Give again, word for word, only the lines of the material below from its first line through the one that holds "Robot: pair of"; pictures stay out.

---+---

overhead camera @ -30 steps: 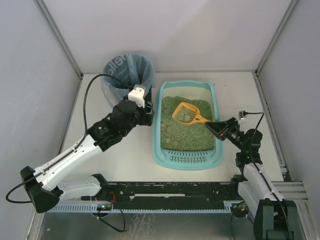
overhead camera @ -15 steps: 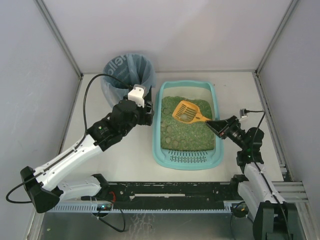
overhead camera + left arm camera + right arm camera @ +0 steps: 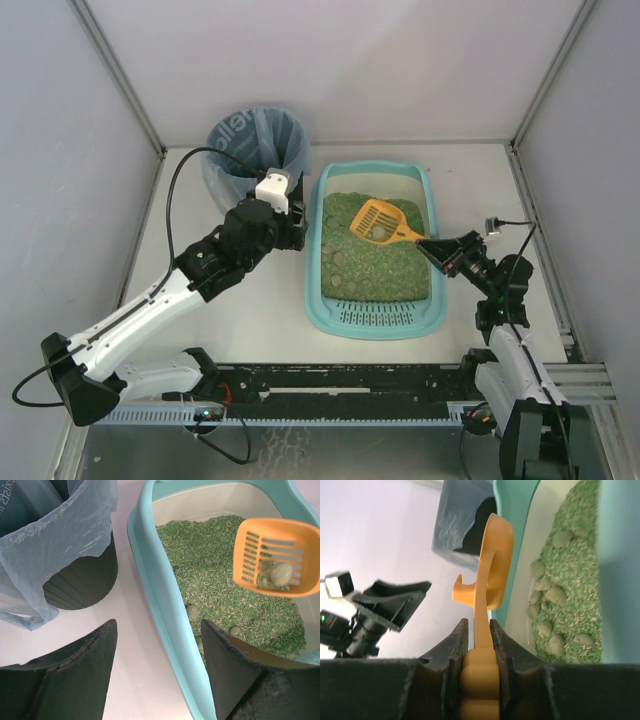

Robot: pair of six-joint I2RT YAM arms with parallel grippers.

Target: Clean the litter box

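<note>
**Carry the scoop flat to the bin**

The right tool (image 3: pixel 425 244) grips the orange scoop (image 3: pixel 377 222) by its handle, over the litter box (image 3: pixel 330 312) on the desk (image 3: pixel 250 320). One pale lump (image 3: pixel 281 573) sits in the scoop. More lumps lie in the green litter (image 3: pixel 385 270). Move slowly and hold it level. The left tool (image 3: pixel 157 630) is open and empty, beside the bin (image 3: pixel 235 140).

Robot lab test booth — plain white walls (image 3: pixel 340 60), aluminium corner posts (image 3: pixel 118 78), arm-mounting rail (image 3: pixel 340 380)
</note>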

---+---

**Expected answer**
overhead camera @ -30 steps: 
overhead camera @ -15 steps: 
overhead camera + left arm camera + right arm camera @ +0 steps: 

Robot: pair of six-joint I2RT YAM arms with parallel grippers.

The answer has been supplied in full.